(Records from a data source)
○ ○ ○ ○
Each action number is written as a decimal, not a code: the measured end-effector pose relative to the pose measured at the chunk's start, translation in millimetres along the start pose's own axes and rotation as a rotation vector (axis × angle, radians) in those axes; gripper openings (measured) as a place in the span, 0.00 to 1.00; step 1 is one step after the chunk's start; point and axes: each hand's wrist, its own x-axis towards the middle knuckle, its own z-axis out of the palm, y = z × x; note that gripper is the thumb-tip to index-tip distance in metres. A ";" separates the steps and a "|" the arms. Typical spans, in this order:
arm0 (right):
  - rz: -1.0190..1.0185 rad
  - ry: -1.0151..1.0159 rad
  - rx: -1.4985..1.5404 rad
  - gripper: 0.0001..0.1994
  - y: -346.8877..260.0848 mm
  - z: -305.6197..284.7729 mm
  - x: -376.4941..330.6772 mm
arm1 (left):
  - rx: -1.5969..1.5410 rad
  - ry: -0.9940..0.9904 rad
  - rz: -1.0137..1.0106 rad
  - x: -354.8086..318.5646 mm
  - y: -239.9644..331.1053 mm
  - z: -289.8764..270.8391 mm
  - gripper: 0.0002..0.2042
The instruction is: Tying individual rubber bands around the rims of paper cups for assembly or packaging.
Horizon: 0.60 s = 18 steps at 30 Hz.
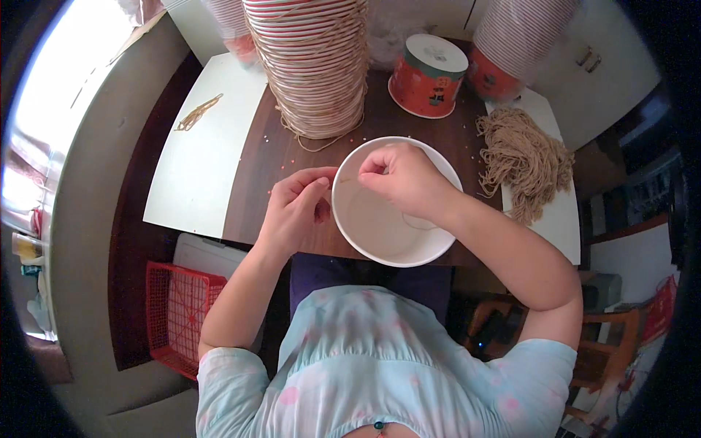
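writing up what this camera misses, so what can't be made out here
In the head view:
Right hand: anything it pinches is hidden by its own fingers.
Left hand: lower fingers lost in shadow, hold unclear.
White bucket: part of its inside covered by the right hand.
Tall bucket stack: top cut off by the upper edge.

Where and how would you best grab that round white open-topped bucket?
Probably pinch the white bucket by its near rim, from the near side, fingers inside and outside: its mouth faces up and that lip is uncovered. The left hand is by the left edge, the right hand over the opening.
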 end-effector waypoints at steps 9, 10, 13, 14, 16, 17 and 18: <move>-0.002 0.029 -0.009 0.06 1.2 0.1 0.9 | 0.050 -0.005 0.019 -0.6 -0.7 0.9 0.12; -0.026 0.032 -0.026 0.06 1.5 0.7 1.3 | 0.058 -0.003 0.023 -0.6 -0.6 1.1 0.12; -0.043 0.035 -0.037 0.06 1.4 3.3 2.0 | 0.047 -0.013 0.011 -0.1 -1.2 -1.2 0.12; -0.038 0.035 -0.030 0.06 1.1 4.0 2.1 | 0.047 -0.013 0.011 -0.8 0.2 0.7 0.12; -0.027 0.005 -0.034 0.06 -1.0 4.0 2.7 | 0.070 0.011 0.006 -2.5 3.7 5.8 0.12; -0.018 -0.025 -0.038 0.06 -1.9 4.2 3.0 | 0.070 0.011 0.006 -1.7 3.3 4.1 0.12; -0.017 -0.024 -0.038 0.06 -1.6 5.2 3.5 | 0.176 -0.019 0.052 0.2 3.0 1.1 0.11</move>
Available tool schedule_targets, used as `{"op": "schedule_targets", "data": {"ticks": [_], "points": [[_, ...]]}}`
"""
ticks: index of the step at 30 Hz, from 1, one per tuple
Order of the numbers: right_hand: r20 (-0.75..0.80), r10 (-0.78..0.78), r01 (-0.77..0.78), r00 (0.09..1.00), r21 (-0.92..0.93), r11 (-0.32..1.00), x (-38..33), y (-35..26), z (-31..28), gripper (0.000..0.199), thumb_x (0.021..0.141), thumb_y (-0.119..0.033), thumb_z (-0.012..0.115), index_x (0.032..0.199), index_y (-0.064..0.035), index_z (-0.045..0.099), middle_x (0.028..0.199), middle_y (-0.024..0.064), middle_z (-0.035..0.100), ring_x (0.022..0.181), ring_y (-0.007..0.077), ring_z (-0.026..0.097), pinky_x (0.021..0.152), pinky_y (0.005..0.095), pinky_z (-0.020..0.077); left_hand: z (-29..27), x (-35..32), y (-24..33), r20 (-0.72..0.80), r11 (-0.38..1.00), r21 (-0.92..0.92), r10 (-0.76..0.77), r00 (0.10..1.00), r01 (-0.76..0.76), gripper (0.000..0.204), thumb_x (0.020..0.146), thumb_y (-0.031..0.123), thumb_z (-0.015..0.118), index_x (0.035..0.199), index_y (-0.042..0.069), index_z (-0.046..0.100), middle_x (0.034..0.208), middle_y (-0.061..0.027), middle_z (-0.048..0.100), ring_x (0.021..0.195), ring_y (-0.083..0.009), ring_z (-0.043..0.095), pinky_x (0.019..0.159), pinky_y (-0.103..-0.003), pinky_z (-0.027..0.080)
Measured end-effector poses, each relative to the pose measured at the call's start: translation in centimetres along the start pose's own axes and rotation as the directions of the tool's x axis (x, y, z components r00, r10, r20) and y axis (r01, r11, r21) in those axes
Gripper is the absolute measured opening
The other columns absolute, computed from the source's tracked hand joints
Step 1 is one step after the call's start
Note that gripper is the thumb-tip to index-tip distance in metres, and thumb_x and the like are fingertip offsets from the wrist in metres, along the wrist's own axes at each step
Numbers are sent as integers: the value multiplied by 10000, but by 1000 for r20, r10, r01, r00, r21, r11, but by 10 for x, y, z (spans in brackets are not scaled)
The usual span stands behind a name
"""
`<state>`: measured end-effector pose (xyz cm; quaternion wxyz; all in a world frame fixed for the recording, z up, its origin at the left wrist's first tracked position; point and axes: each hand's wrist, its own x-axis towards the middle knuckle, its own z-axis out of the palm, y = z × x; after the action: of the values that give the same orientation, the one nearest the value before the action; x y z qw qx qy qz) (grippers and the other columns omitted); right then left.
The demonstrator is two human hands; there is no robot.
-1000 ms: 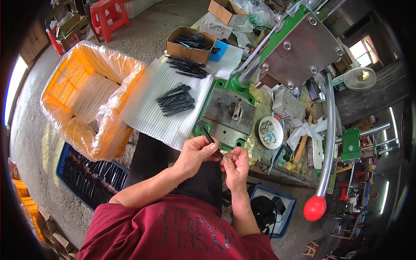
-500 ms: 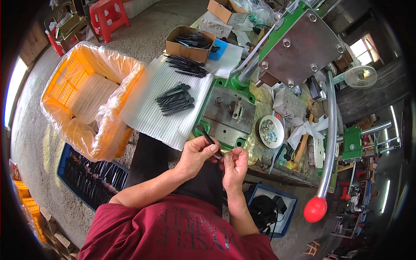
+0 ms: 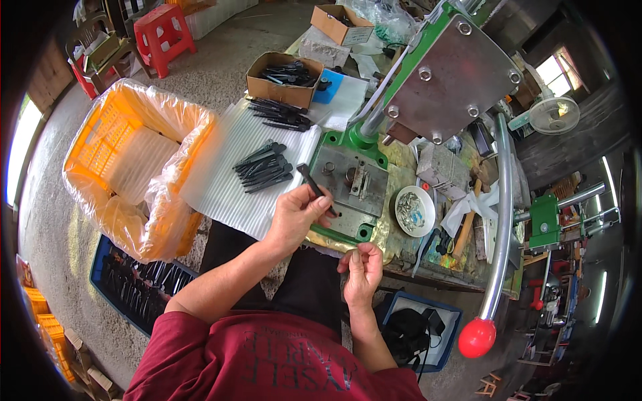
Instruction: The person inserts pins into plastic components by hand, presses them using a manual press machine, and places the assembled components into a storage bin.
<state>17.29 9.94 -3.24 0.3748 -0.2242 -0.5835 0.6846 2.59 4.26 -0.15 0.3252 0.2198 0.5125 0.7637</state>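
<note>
My left hand (image 3: 298,212) grips a slim black stick-like part with a wider flat end (image 3: 310,180), which tilts up over the near left of the press's metal base plate (image 3: 344,214). Off the plate's near edge, my right hand (image 3: 362,271) has thumb and fingertips pinched together; whatever is between them is too small to make out. Two piles of similar black parts lie to the left on white ribbed foam sheet, a nearer pile (image 3: 262,168) and a farther pile (image 3: 279,115). A small metal fixture (image 3: 360,182) stands on the base plate.
The green press's steel head (image 3: 445,83) overhangs the base; its long lever ends in a red ball (image 3: 477,337). Right of the base sits a white bowl of small metal pieces (image 3: 414,211). A plastic-lined orange crate (image 3: 114,160) stands left, a cardboard box (image 3: 281,90) behind.
My hands have come apart. The left has moved up with the black part toward the base plate, while the right has dropped slightly, still pinched. The whole view has shifted a little.
</note>
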Motion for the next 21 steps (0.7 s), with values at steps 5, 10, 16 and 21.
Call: {"op": "schedule_targets", "data": {"ticks": [5, 10, 16, 21], "points": [[0, -14, 14, 1000, 0, 1000, -2, 0, -5, 112, 842, -88, 450, 936, -48, 404, 629, 59, 480, 519, 103, 444, 480, 204, 375, 2, 40, 2, 25, 989, 87, 117, 993, -118, 93, 805, 74, 524, 849, -7, 537, 719, -29, 556, 634, -89, 547, 528, -191, 462], [-12, -9, 9, 1000, 2, 1000, -2, 0, -9, 105, 838, -80, 450, 928, -48, 405, 629, 63, 483, 519, 102, 445, 477, 203, 375, 10, 68, -5, -1, 931, 309, 207, 978, -197, 57, 777, 30, 545, 824, -1, 555, 700, -11, 553, 611, -59, 520, 501, -188, 451], [-17, -13, 12, 1000, -17, 1000, -2, 0, -14, 97, 838, -72, 444, 921, -46, 403, 629, 63, 482, 520, 101, 446, 480, 200, 374, 20, 73, 3, 23, 815, 514, 297, 955, -266, 43, 751, 30, 570, 781, 0, 565, 686, -3, 554, 588, -49, 500, 483, -206, 442], [-32, 7, -7, 999, -6, 1000, -1, 1, -14, 103, 835, -76, 447, 920, -42, 401, 631, 63, 483, 517, 101, 447, 482, 199, 373, 18, 76, -3, 54, 755, 580, 339, 939, -305, 62, 738, 30, 577, 788, -5, 565, 689, -16, 548, 582, -54, 506, 476, -210, 439]]}}
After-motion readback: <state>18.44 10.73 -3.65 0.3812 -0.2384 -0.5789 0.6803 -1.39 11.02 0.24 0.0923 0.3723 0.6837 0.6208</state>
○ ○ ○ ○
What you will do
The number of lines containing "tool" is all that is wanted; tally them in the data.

Answer to the problem
2